The New Yorker has a convenient and disturbing overview of the cooperation between the Trump campaign, Russia, and Wikileaks, the preferred Russian outlet for disseminating information stolen by Russian operatives and military intelligence. What is stunning is how, when viewed with the benefit of hindsight, Trump and his sycophants have lied to the American people from the beginning with the lies merely shifting as drips of information have leaked out exposing the previous version of the lie of the day. What is also revealing is the manner in which Trump - and the larger Republican Party - are hoping that the slow release of more and more damaging information will have an anticlimactic impact and perhaps save Trump from collusion, if not treason, with a hostile foreign power. If nothing else Trump has severely damaged America's prestige and influence across the globe and ripped apart the social fabric domestically - all of which is precisely what Vladimir Putin wants. Here are article excerpts:
According to a recent accounting by the Washington Post, “the Trump campaign interacted with Russians at least thirty-one times throughout the campaign” and there were at “at least 19 known meetings.” If the full scope of the Trump-Russia story had been known all at once—Paul Manafort’s work for a pro-Putin party in Ukraine, Michael Flynn and Jared Kushner’s back channels to Russian officials, Carter Page and George Papadopoulos’s machinations, Donald Trump, Jr.,’s eager embrace of a Russian lawyer with alleged dirt on Hillary Clinton, the F.B.I.’s investigation, the intelligence community’s warnings—it would have been akin to North Korea going nuclear overnight. The audacity of the Trump campaign’s lies would have been shocking. It helps to take a step back and remember how politically explosive it would have been, a year ago, to know that the Trump campaign was colluding with WikiLeaks. Consider the timeline we can now piece together. On September 21, 2016, the WikiLeaks Twitter account sent a direct message to Trump, Jr., who quickly notified four top Trump campaign officials (Jared Kushner, Kellyanne Conway, Steve Bannon, and Brad Parscale). The highest levels of the campaign knew that WikiLeaks was in touch with the candidate’s son and close adviser. On October 3, 2016, Trump, Jr., asked WikiLeaks, “What’s behind this Wednesday leak I keep hearing about?”

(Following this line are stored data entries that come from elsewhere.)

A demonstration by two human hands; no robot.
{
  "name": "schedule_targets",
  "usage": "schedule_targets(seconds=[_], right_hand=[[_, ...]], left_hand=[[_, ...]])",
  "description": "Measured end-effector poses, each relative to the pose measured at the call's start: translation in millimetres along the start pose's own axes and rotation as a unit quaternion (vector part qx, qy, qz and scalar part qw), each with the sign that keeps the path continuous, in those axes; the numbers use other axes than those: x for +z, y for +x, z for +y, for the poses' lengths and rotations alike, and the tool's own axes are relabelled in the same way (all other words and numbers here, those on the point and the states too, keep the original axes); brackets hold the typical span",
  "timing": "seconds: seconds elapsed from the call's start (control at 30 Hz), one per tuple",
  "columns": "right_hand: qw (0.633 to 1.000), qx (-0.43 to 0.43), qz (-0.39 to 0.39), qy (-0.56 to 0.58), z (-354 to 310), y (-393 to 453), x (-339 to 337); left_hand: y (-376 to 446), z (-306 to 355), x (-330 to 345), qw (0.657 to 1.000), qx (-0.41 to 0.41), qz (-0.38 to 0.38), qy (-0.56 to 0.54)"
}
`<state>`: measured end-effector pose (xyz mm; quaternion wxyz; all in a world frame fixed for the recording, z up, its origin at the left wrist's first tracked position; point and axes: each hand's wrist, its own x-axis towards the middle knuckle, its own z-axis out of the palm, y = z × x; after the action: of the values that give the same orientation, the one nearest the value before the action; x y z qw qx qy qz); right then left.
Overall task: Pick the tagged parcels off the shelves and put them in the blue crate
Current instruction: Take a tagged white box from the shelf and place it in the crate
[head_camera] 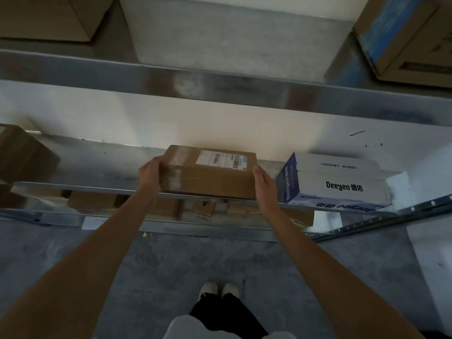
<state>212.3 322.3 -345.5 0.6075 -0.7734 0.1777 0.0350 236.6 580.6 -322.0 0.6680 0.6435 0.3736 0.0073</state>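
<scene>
Parcel-picking is sitting at an early stage, as far as you can judge: the brown taped cardboard parcel with a white barcode label (208, 172) is resting on the grey metal shelf (97, 162), and the blue crate is not showing. You are clamping it between both hands, your left hand (149, 172) pressing its left end and your right hand (263, 185) its right end, beside a white-and-blue printed carton (337, 184).

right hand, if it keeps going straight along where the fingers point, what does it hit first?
Probably nothing on the shelf: the right hand points back along the parcel side, through the gap beside the Deeyeo box, toward the wall. Depth is unclear.
</scene>
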Motion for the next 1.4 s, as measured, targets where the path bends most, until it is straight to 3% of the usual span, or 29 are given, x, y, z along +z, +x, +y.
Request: schedule_targets(seconds=[0.23, 0.33, 0.4, 0.5, 0.57, 0.7, 0.8, 0.87, 0.97, 1.07, 1.17, 1.4], right_hand=[[0.994, 0.022, -0.087, -0.058, -2, -2, 12], [0.990, 0.022, -0.118, -0.077, -3, -11, 7], [0.995, 0.017, -0.072, -0.071, -7, -14, -9], [0.995, -0.082, 0.034, -0.046, -12, -17, -63], [0.978, -0.146, 0.083, -0.120, -9, -14, -108], [0.938, -0.183, 0.108, -0.272, 3, 10, -184], [0.932, -0.157, 0.124, -0.302, 20, 35, -236], [0.933, -0.129, 0.137, -0.307, 32, 48, -266], [0.947, -0.057, 0.133, -0.287, 51, 63, -297], [0.982, 0.032, 0.087, -0.166, 62, 71, -309], [0.991, 0.079, 0.074, -0.077, 68, 71, -313], [0.995, 0.080, 0.056, 0.035, 64, 67, -338]], left_hand=[[7, -9, -13, 0.998, 0.008, -0.021, 0.066], [-2, -16, -11, 0.998, 0.034, 0.002, 0.043], [-13, -9, -3, 0.993, 0.107, 0.057, -0.015], [-32, 10, 27, 0.960, 0.261, 0.102, -0.002], [-56, 18, 61, 0.937, 0.344, 0.053, 0.028], [-111, 10, 156, 0.906, 0.402, -0.119, 0.060], [-142, -17, 226, 0.902, 0.344, -0.198, 0.170], [-153, -37, 258, 0.919, 0.272, -0.204, 0.200], [-163, -58, 288, 0.961, 0.145, -0.172, 0.164], [-172, -74, 298, 0.981, 0.049, -0.170, 0.085], [-178, -82, 299, 0.987, 0.038, -0.137, 0.078], [-186, -66, 295, 0.994, -0.017, -0.099, 0.044]])
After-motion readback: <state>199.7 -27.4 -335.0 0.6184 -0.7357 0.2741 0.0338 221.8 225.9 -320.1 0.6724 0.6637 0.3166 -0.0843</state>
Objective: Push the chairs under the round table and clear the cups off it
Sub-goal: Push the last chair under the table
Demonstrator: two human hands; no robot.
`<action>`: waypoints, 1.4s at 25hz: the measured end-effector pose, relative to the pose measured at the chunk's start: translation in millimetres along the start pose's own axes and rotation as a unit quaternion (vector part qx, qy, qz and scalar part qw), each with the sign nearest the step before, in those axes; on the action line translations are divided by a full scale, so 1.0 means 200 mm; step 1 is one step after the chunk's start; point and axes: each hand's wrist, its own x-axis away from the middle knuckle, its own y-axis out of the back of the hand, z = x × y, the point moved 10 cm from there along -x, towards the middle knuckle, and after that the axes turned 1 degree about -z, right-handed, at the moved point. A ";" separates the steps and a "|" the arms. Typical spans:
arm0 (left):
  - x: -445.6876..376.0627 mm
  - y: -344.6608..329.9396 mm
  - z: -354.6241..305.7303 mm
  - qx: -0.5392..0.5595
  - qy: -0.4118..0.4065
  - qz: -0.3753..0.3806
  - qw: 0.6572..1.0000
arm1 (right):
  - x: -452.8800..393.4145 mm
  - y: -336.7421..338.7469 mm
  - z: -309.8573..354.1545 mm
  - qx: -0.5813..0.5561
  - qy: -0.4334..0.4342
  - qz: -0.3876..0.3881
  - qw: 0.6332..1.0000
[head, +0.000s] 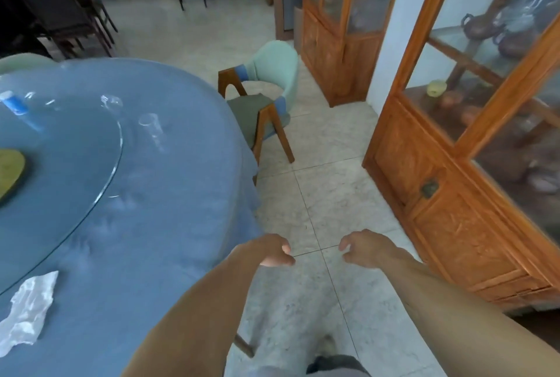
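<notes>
- Table (pixel 145 210): round, under a blue cloth, it fills the space left of both hands; its rim passes just beside the left hand (pixel 269 251).
- Chair (pixel 263 98): it stands ahead of the hands, well apart from them, with the seat partly under the table rim. The backrest faces right, away from the table, so a push toward the left would likely seat it.
- Cups (pixel 151 126): clear glasses stand on the table, ahead and left of the left hand, nearer that hand than the right.
- Left hand: empty, fingers loosely curled, over bare floor.
- Right hand (pixel 362 248): empty, fingers loosely curled, level with the left; neither is clearly nearer the chair.
</notes>
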 end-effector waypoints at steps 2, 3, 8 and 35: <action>-0.11 0.13 -0.13 0.003 -0.006 -0.007 1.000 | -0.07 0.11 -0.12 0.005 0.000 -0.004 1.000; -0.15 0.19 -0.18 0.004 -0.009 -0.009 1.000 | -0.11 0.16 -0.17 0.004 -0.001 -0.004 1.000; -0.42 0.43 -0.30 0.001 -0.012 -0.003 1.000 | -0.33 0.39 -0.32 -0.018 -0.007 -0.004 1.000; -2.41 2.24 -0.42 -0.070 -0.020 -0.008 0.997 | -2.34 2.05 -0.62 -0.019 0.000 0.003 1.000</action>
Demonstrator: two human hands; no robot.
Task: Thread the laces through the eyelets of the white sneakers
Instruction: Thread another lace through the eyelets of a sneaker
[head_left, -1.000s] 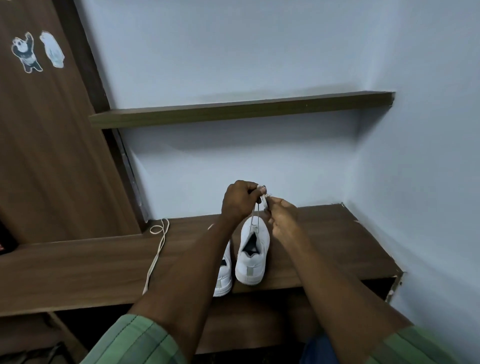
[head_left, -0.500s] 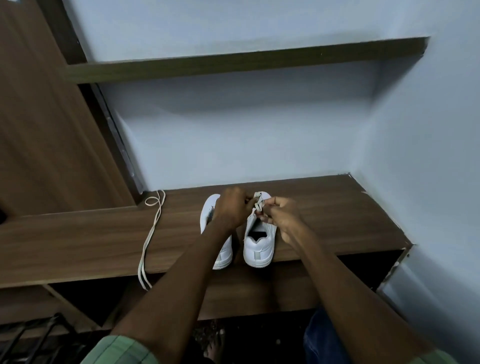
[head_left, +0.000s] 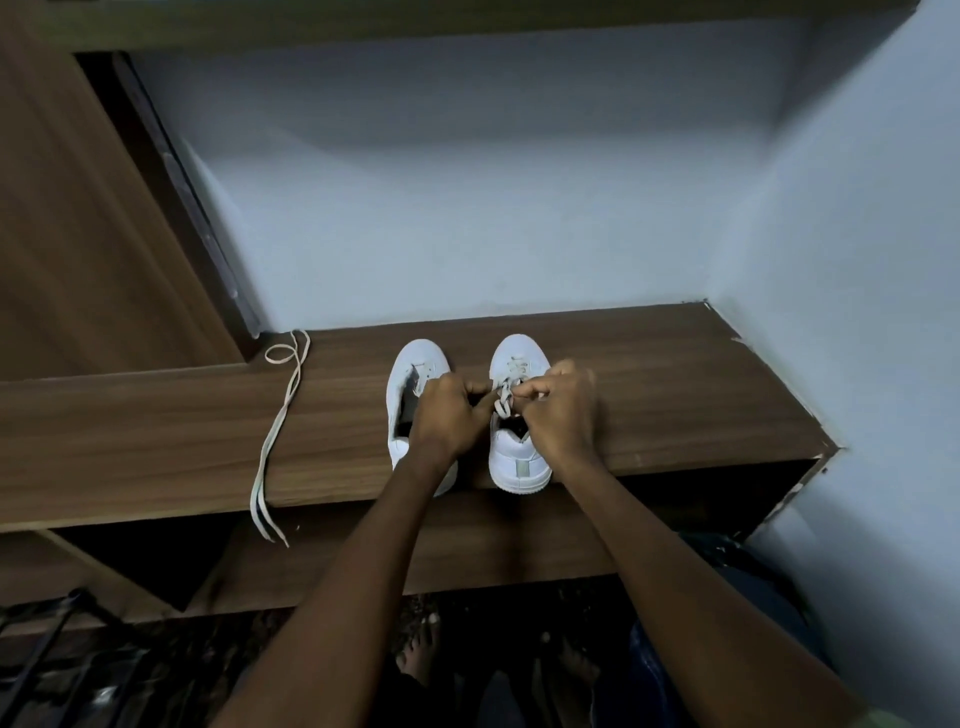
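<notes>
From the head view we look down on a brown wooden surface (head_left: 649, 395) set against a pale wall (head_left: 467, 208), and on it stand two white sneakers side by side, toes toward the wall and heels at the near edge; the left sneaker (head_left: 415, 364) shows bare eyelets and an open, dark interior, while the right sneaker (head_left: 519, 457) already carries a lace (head_left: 506, 395) crossed over its upper eyelets; our left hand (head_left: 449, 415) hovers between the two shoes with its fingers curled, and its grip pinches one end of that lace just beside the tongue; our right hand (head_left: 563, 410) sits over the right sneaker's outer side, fingers likewise curled, its grip pinching the other end of the lace, so that the two hands nearly meet above the eyelets; both forearms reach in from the bottom of the frame; well apart to the left lies a second lace (head_left: 280, 421), loose, looped near the wall and trailing over the near edge of the surface so that its tips hang down; a dark wooden panel (head_left: 88, 234) rises at the far left; below the surface we can make out bare feet (head_left: 421, 654) on the dim floor.
</notes>
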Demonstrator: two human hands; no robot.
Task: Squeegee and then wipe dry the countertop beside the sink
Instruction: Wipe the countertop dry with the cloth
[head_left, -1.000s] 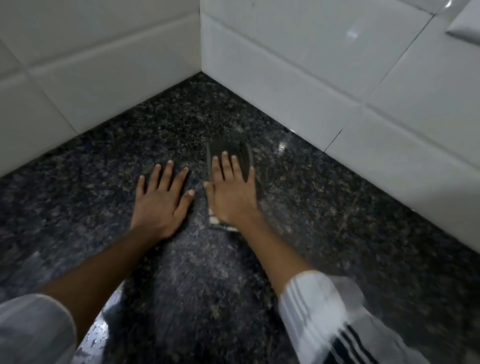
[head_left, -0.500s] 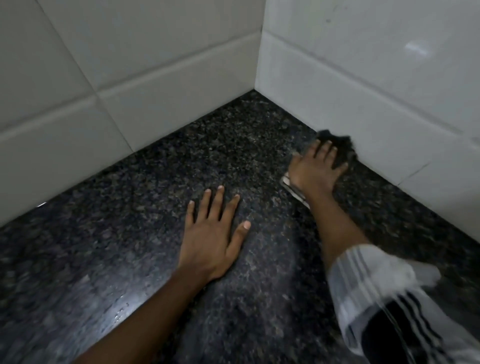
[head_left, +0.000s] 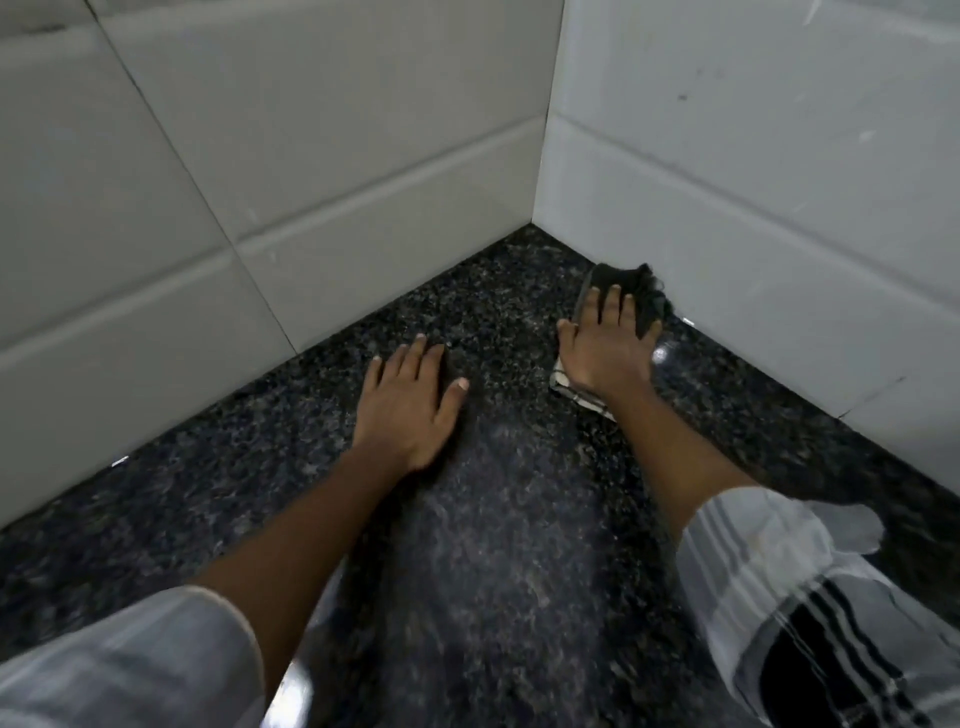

Four days later, on October 7th, two important events occurred. First, the U.S. intelligence community formally announced that “the Russian Government directed” the theft of e-mails from the Democrats and named WikiLeaks as one of the entities used by the Russians to distribute the stolen material. Second, shortly after the announcement, WikiLeaks began releasing the e-mails stolen from Clinton’s campaign chairman, John Podesta.
Trump praised the organization in a speech—“I love WikiLeaks”—on October 10th. He tweeted about WikiLeaks on October 11th. The next day, WikiLeaks, seemingly encouraged by the coördination, sent another private message to Trump, Jr.: “Hey Donald, great to see your dad talking about our publications. Strongly suggest your dad tweet this link if he mentions us.” Fifteen minutes later, Donald Trump tweeted, “Very little pick-up by the dishonest media of incredible information provided by Wikileaks. So dishonest! Rigged system!” Two days later, on October 14th, Trump, Jr., tweeted the link that WikiLeaks had provided.
The entire political world wanted to know whether the Trump campaign was actively coördinating with WikiLeaks, an organization that Trump’s own C.I.A. director would later call “a nonstate hostile intelligence service often abetted by state actors like Russia.” On October 14th, Mike Pence was asked, on Fox News, if the Trump campaign was “in cahoots” with WikiLeaks. “Nothing could be further from the truth,” he said.
After Pence’s comment, several Trump officials issued their own blanket denials of any contacts with foreign entities during the campaign. As all of these general denials have collapsed, the White House has retreated to making more tailored denials. First, there was no contact at all. When numerous contacts were revealed, the White House shifted to arguing there was no coördination (or “collusion”). Now that clear coördination between WikiLeaks and the Trump campaign has been uncovered, the new line is that it wasn’t illegal. Trump and his Republican allies are betting that each disclosure, on its own, can seem innocuous or defensible, as the public becomes confused by the complicated timeline and tedious details. The Trump camp’s original broad denials start to be forgotten, and the bar for what is considered truly inappropriate coördination gets higher. It can take a long time before anyone realizes that the frog is dead.
The Russia investigation is occurring mostly behind closed doors in Congress and by the special counsel, somewhat muting the impact of revelations that regularly leak out. Will this slow and confusing release of damaging information soften the blow to Trump? It’s too soon to tell, of course, but what he and his team are banking on is that, while a year ago the public might not have tolerated the full truth about his campaign’s links to Russia, the scandal goes down a lot easier when the details are delivered in small bites.
The Republican Party has indeed become the party of betrayal and perhaps treason itself. With Trump at its head, the GOP's moral bankruptcy is indeed complete.